From Eixample to the World: How One Barcelona Tech Founder Built a €50M Export Gateway
Carme Vidal's logistics startup is reshaping how European SMEs navigate complex international supply chains.
Carme Vidal's logistics startup is reshaping how European SMEs navigate complex international supply chains.
In a converted textile warehouse on Carrer de Còrsega, not far from the buzz of Passeig de Sant Joan, Carme Vidal oversees an operation that has become one of Barcelona's most quietly influential export engines. Her company, TradeFlow Solutions, has grown from a two-person startup in 2019 to a platform managing cross-border transactions worth €50 million annually—connecting over 2,000 European small and medium-sized enterprises with buyers across Asia, Latin America, and Africa.
The timing of TradeFlow's expansion underscores a broader shift in how Barcelona's business community engages globally. Traditional manufacturing exports from the city have declined, but tech-enabled logistics and supply chain management have filled that gap. Vidal's firm exemplifies this transition, offering real-time customs documentation, tariff calculation, and shipping coordination through a single dashboard—services that historically required armies of intermediaries.

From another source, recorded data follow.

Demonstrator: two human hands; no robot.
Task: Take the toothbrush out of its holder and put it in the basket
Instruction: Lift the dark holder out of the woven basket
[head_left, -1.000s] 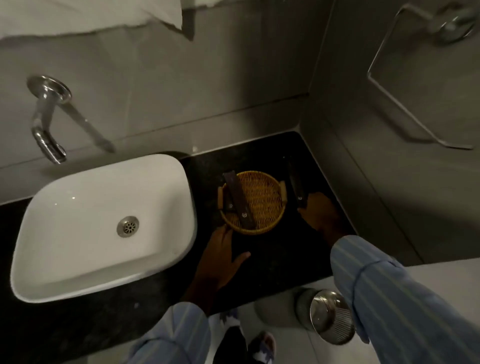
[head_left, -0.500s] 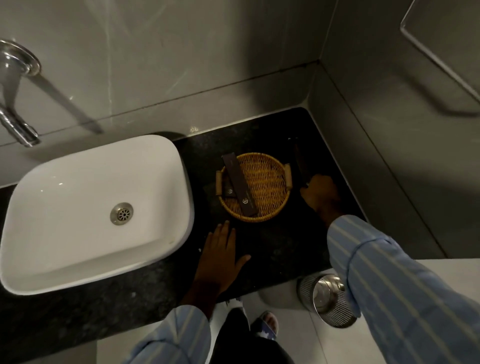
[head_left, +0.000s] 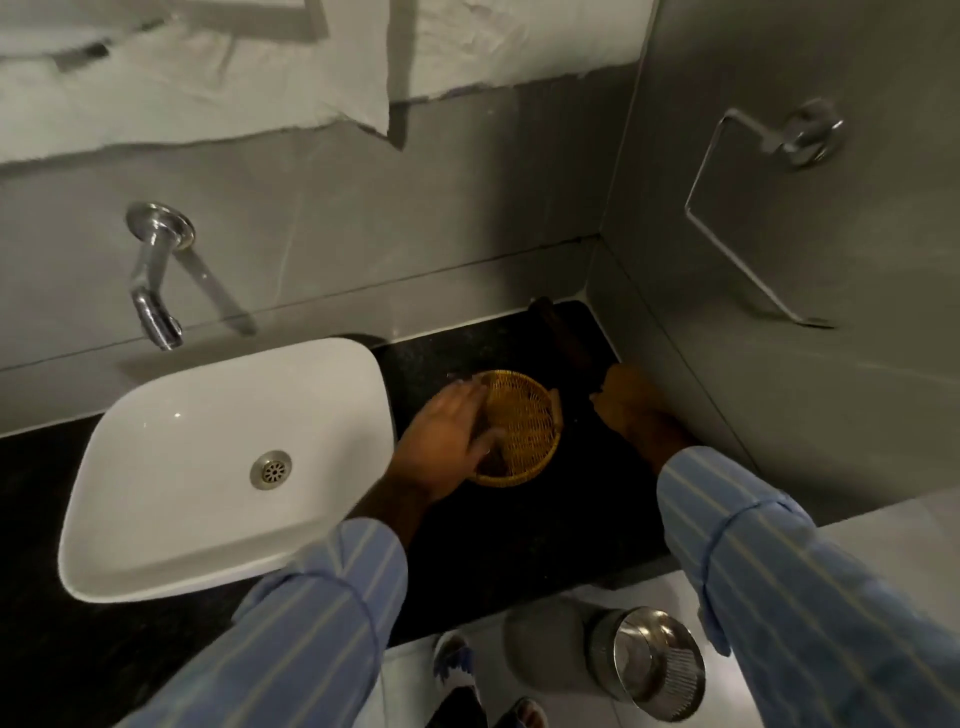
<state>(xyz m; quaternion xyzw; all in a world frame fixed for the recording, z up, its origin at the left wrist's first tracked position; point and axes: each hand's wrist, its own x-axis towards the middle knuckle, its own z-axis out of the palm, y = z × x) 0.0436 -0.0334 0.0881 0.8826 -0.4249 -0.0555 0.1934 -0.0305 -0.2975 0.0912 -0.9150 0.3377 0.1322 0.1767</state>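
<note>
A round woven basket (head_left: 540, 460) sits on the black counter (head_left: 498, 540), right of the sink. My left hand (head_left: 447, 441) lies over the basket's left side with its fingers spread, covering most of a flat dark box (head_left: 493, 460) inside. To the right of the basket, my right hand (head_left: 631, 405) rests on the counter. Its fingers curl around the near end of a long dark toothbrush holder (head_left: 561, 332), which points toward the back corner. No toothbrush shows; the holder is hard to make out against the dark counter.
A white basin (head_left: 208, 467) with a wall tap (head_left: 156, 291) fills the left. Grey walls close the corner behind and to the right, with a metal towel ring (head_left: 753, 218). A white towel (head_left: 208, 78) hangs above. A steel bin (head_left: 654, 670) stands on the floor.
My left hand has lifted off the counter in front of the basket and moved forward over its left side. The view has tilted up. My right hand stays by the dark holder.
</note>
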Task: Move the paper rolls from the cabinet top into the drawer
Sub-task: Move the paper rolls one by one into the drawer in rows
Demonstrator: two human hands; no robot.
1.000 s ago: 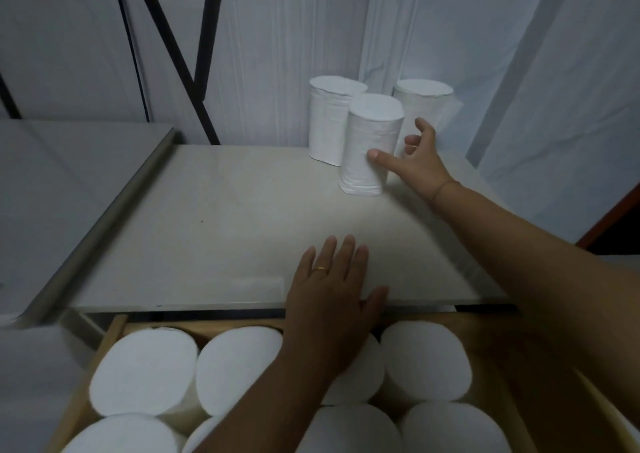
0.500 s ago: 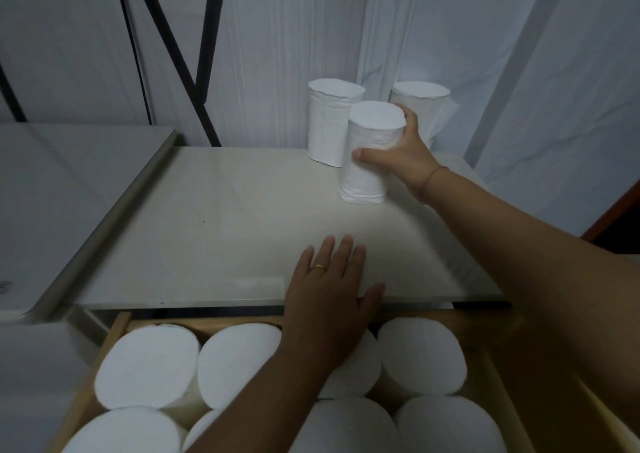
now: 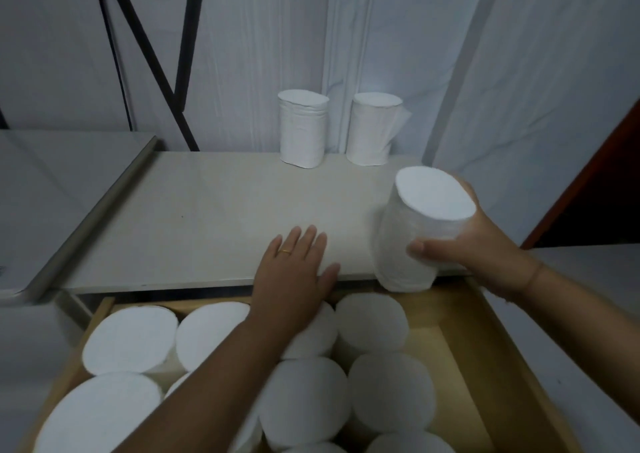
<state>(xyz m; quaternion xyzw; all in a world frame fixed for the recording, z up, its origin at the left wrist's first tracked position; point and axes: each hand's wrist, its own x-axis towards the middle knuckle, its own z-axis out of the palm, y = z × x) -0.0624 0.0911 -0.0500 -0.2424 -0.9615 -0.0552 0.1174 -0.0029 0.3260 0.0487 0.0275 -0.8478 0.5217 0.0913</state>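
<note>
Paper rolls fill most of the open wooden drawer [image 3: 498, 359] at the bottom of the view, standing on end with their round white tops up, packed from its left side across to a bare strip along the right wall. Above the drawer, the left hand [image 3: 294, 272] lies flat and open on the front edge of the pale cabinet top [image 3: 207, 217], fingers spread, holding nothing (a gold ring shows on one finger). Further back, two upright rolls [image 3: 303, 130] stand side by side against the white curtain [image 3: 398, 36], near each other but apart; the right one has a loose flap of paper. To the right, the right hand [image 3: 467, 241] grips a held roll [image 3: 412, 237] around its side, tilted, its lower end over the drawer's back right corner.
</note>
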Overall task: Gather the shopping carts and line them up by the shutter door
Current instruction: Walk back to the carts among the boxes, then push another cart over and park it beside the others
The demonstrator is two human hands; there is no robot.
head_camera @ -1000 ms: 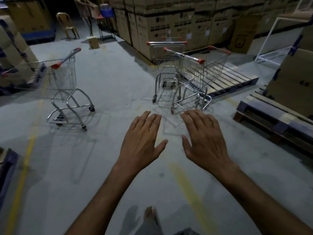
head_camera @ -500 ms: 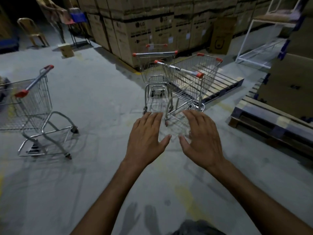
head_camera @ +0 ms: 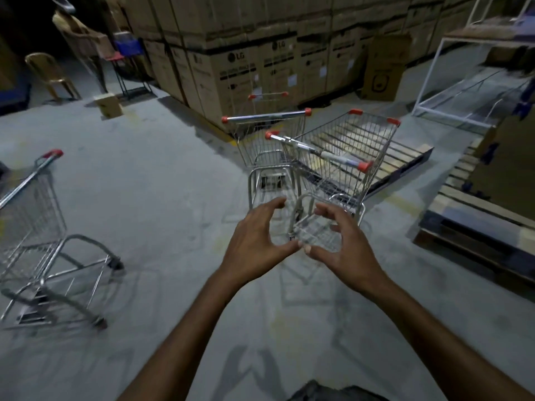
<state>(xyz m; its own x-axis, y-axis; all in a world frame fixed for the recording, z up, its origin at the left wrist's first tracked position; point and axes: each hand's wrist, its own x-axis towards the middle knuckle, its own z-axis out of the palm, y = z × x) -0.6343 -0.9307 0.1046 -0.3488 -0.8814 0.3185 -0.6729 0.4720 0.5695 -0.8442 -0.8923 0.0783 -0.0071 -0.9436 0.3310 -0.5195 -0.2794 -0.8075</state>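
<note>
While both hands reach out in front with nothing in them, the left hand (head_camera: 256, 235) and the right hand (head_camera: 346, 241) each make a loose, curved C. The fingers (head_camera: 275, 203) are arched and a little apart, and the thumbs turn inward until their tips almost meet. Well off to the left of the fingers, about level with them, a lone cart (head_camera: 31, 227) stands on the floor (head_camera: 162, 198).

Just past the fingertips are the lower frame and wheels of the nearest shopping cart (head_camera: 344, 146); whether a fingertip touches it I cannot tell. Its handle (head_camera: 318, 151), capped in red at both ends, lies beyond and above the fingers. Its long axis runs aslant, with the end on the right-hand side closer to the person and the other end farther off. By my reading the right hand is nearer the bar, so the left would need the longer reach to take it square.

Beyond the left fingers a second cart (head_camera: 266, 116) stands nearly touching the first. A third cart (head_camera: 267, 94) shows only its handle against the stacked cardboard boxes (head_camera: 231, 70). Beyond the right fingers lies a wooden pallet (head_camera: 405, 157). No shutter door is in view.
</note>
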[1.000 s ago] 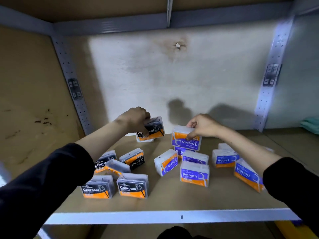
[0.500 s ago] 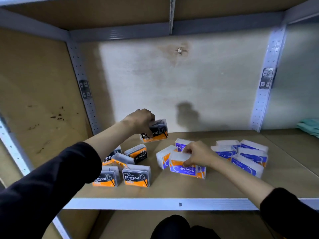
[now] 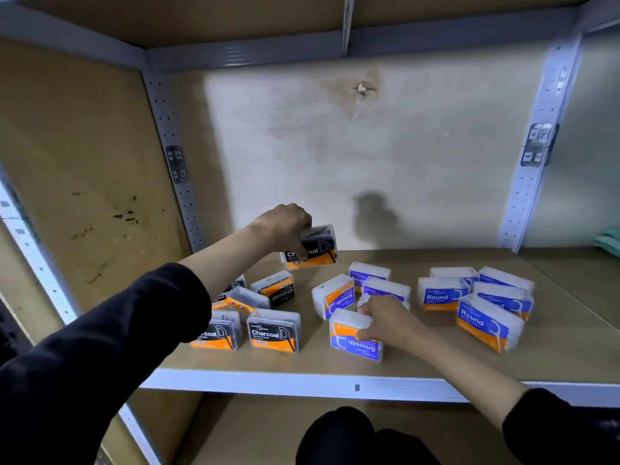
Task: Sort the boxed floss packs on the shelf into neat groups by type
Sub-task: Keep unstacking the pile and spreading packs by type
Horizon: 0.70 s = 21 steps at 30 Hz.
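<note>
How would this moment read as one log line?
left hand: holds Charcoal pack | right hand: grips Smooth pack | sorting: unfinished

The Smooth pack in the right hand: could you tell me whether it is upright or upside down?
Upside down: the Smooth pack gripped by the right hand shows its lettering inverted.

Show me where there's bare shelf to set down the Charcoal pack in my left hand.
Bare board runs along the back wall, right of the held Charcoal pack and behind the Smooth packs and Round packs. A narrow strip along the front edge is free too. Crowded: the Charcoal cluster at left.
</note>
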Tool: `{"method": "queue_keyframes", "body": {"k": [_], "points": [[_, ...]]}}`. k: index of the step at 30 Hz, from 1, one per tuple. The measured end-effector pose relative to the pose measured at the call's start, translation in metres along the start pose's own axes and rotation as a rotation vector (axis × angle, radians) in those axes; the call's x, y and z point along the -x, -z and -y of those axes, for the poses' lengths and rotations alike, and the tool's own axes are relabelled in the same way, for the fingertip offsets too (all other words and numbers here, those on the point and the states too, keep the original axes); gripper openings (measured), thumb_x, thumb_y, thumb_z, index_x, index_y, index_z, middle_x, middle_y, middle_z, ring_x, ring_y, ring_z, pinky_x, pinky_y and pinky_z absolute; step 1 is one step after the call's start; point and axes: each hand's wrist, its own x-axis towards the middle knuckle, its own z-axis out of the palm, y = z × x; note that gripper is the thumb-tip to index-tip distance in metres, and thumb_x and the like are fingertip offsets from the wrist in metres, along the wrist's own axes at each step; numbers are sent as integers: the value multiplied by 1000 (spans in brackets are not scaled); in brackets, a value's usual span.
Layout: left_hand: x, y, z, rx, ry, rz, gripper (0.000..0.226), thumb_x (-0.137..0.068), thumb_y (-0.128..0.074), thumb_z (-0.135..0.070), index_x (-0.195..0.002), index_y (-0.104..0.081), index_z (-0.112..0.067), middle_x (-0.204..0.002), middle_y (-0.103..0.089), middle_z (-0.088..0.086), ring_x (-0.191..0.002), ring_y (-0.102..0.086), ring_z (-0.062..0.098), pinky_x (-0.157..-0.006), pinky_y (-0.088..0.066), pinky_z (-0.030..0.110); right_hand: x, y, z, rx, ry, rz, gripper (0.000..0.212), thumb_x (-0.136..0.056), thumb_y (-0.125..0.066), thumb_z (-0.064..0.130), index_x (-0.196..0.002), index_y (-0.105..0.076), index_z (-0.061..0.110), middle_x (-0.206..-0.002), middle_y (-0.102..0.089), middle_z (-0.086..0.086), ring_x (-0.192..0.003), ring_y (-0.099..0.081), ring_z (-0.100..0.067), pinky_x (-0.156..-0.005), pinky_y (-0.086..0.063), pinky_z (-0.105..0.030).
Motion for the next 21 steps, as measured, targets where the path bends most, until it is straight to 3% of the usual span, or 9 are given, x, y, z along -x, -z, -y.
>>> {"method": "queue_keyframes", "body": {"k": [4,8,10,14,18,21], "points": [[1,0,2,7,10,-2,53,-74,-74,-32,-119,-59,-8,-118,-60,12,-107,-56,28,-76,-44,31,2,2,2,58,22,0,46,-86,-61,32,-127,-51,13,-128,-57,-5,-116,-54,-16,-92,-42,-22],[4,0,5,22,29,5,52,-75,-75,-31,-119,-59,-8,-118,-60,11,-106,-57,27,-74,-41,29,7,1,16,49,134,-133,30,-94,-47,28,-111,-61,8,-118,-63,-7,-111,-57,-18,-99,-42,-24],[6,0,8,27,40,3,53,-74,-75,-30,-119,-59,-8,-118,-60,12,-106,-57,28,-77,-44,30,8,-5,27,89,202,-175,32,-95,-43,27,-117,-58,9,-125,-58,-6,-118,-52,-20,-102,-40,-29],[10,-1,16,30,60,-1,54,-73,-76,-31,-119,-59,-8,-118,-59,12,-107,-56,28,-79,-45,31,14,-29,54,84,285,-144,41,-99,-36,24,-138,-41,12,-144,-42,-3,-132,-38,-17,-107,-31,-24],[15,-2,27,24,79,1,54,-73,-76,-32,-119,-59,-8,-119,-60,12,-107,-57,29,-83,-48,34,8,-63,68,102,244,-114,41,-99,-28,20,-137,-40,8,-142,-44,-8,-129,-42,-20,-106,-33,-27],[18,-1,35,29,94,0,56,-73,-76,-32,-121,-58,-8,-120,-59,12,-109,-56,29,-85,-48,35,2,-81,67,111,232,-88,46,-101,-25,22,-143,-29,6,-150,-35,-9,-136,-35,-20,-111,-28,-28]]}}
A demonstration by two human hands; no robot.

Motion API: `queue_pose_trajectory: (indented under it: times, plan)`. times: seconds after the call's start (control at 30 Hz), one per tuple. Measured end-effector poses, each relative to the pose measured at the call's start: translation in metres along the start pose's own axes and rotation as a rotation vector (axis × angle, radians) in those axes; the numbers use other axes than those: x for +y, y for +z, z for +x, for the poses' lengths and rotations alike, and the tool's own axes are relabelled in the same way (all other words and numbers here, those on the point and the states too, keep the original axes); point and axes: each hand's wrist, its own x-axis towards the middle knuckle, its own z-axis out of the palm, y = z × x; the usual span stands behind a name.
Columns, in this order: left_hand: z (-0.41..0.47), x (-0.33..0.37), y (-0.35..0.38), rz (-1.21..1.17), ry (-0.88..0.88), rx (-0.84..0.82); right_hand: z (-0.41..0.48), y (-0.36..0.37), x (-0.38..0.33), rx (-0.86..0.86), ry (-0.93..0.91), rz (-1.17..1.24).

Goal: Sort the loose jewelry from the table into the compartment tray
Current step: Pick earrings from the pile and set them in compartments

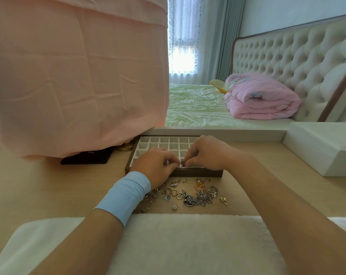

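Sorting looked barely begun: the left hand (155,165) and right hand (207,153) pinched one small piece (181,164) over the near row of the compartment tray (200,173), its visible cells bare, loose jewelry (190,194) heaped just before it.

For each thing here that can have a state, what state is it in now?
tray: open, the compartments that show look empty
jewelry: loose, heaped on the table, not yet sorted
left hand: fingers curled, pinches a small piece over the tray's near row
right hand: pinches the same small piece
white box: lid closed
pink quilt: folded
pink cloth: draped, hides what is under it
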Motion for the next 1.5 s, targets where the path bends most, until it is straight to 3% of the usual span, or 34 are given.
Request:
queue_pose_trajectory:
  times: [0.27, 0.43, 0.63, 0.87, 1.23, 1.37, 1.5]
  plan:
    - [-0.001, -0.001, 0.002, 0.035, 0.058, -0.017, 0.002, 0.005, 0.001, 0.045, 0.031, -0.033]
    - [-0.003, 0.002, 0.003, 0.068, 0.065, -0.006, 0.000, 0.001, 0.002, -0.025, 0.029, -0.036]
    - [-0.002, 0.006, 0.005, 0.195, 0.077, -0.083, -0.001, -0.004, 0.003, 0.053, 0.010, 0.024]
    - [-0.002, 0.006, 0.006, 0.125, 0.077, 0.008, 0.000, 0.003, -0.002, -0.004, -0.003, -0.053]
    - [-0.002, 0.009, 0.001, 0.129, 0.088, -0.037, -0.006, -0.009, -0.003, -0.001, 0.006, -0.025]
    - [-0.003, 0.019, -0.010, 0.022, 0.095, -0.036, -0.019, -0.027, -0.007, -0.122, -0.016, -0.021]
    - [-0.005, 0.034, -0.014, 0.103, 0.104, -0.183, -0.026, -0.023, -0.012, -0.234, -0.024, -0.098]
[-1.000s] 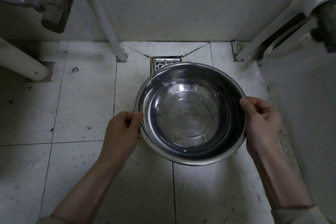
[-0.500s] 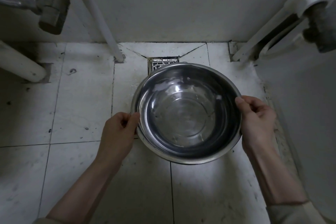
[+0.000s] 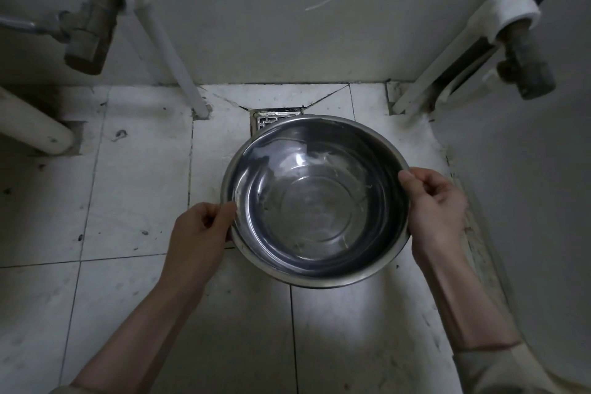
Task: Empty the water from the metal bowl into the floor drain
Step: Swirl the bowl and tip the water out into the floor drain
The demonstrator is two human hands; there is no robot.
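Note:
A round metal bowl point(image 3: 316, 201) with clear water in its bottom hangs above the white tiled floor. My left hand point(image 3: 200, 233) grips its left rim, thumb inside the edge. My right hand point(image 3: 435, 205) grips its right rim. The bowl tips slightly away from me, and the water sits toward its far side. A square metal floor drain point(image 3: 275, 117) lies at the foot of the back wall. The bowl's far rim covers the drain's near part, so only its far edge and a few grate slots show.
A white pipe point(image 3: 172, 54) runs down to the floor left of the drain, with a brass valve point(image 3: 89, 32) above it. Another white pipe with a valve point(image 3: 524, 61) stands at the right. A thick white pipe point(image 3: 35, 125) lies at far left. A white wall point(image 3: 527, 201) closes the right side.
The bowl has tipped a little further away from me and the water has shifted toward its far side. Both hands keep their grip on the rim.

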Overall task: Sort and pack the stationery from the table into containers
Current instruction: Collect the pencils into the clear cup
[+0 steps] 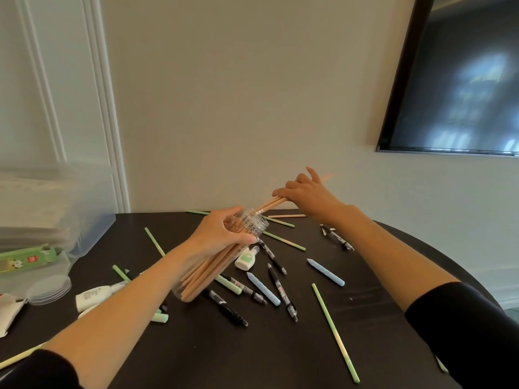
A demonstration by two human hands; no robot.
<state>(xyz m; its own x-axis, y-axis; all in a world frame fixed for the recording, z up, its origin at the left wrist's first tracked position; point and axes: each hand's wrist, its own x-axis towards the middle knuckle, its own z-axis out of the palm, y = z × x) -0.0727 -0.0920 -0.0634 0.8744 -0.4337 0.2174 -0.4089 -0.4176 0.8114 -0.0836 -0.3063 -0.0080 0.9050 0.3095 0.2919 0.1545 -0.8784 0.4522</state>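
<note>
My left hand (222, 234) grips a clear plastic jar (252, 224), tilted with its mouth toward the far right, above the dark round table (365, 304). Several orange pencils (202, 279) lie inside it. My right hand (306, 193) holds more orange pencils (271, 204) whose ends sit in the jar's mouth. Loose on the table lie green pencils (335, 332), black pens (282, 294), two pale blue markers (325, 272) and a small correction tape (245, 259).
A clear storage bin (56, 209) stands at the table's far left. In front of it sit a green box (28, 259), round clear lids (49, 289) and white glue bottles (95, 296). A dark screen (455, 80) hangs on the wall at right.
</note>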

"Barcelona businesses were losing deals because the bureaucratic overhead was too high," explains a senior analyst at the Barcelona Chamber of Commerce, noting that TradeFlow's platform has reduced average export transaction times from 12 days to 3. The firm's client base includes ceramics makers in L'Hospitalet, wine exporters from Alt Penedès, and furniture designers scattered across Gràcia and Sant Antoni.
The company's headquarters, now occupying three floors in the Eixample neighbourhood, reflects Barcelona's deeper economic story. The district, historically Europe's largest example of 19th-century urban planning, has become a hub for logistics startups and digital commerce firms. Vidal's operation sits among dozens of similar ventures, creating what some economists describe as an unplanned but organic cluster of supply-chain innovation.
TradeFlow's growth has attracted international attention. A Series B funding round closed in March at €12 million, backed partly by Madrid-based venture capital but also by strategic investors from Singapore and São Paulo—a reminder that Barcelona's connectivity extends far beyond Europe. The firm now employs 87 people, with plans to open regional offices in Lisbon and Valencia by early 2027.
For Barcelona's broader export sector, which has faced headwinds from reshoring trends and regional competition, TradeFlow represents a crucial model: success no longer depends on manufacturing volume but on intellectual capital and digital infrastructure. Vidal's trajectory—from identifying a gap in market inefficiency to building a platform addressing it—captures why Barcelona remains relevant in an era of rapid global trade transformation.
This article was compiled by AI from the sources linked above and screened before publishing. See our editorial standards.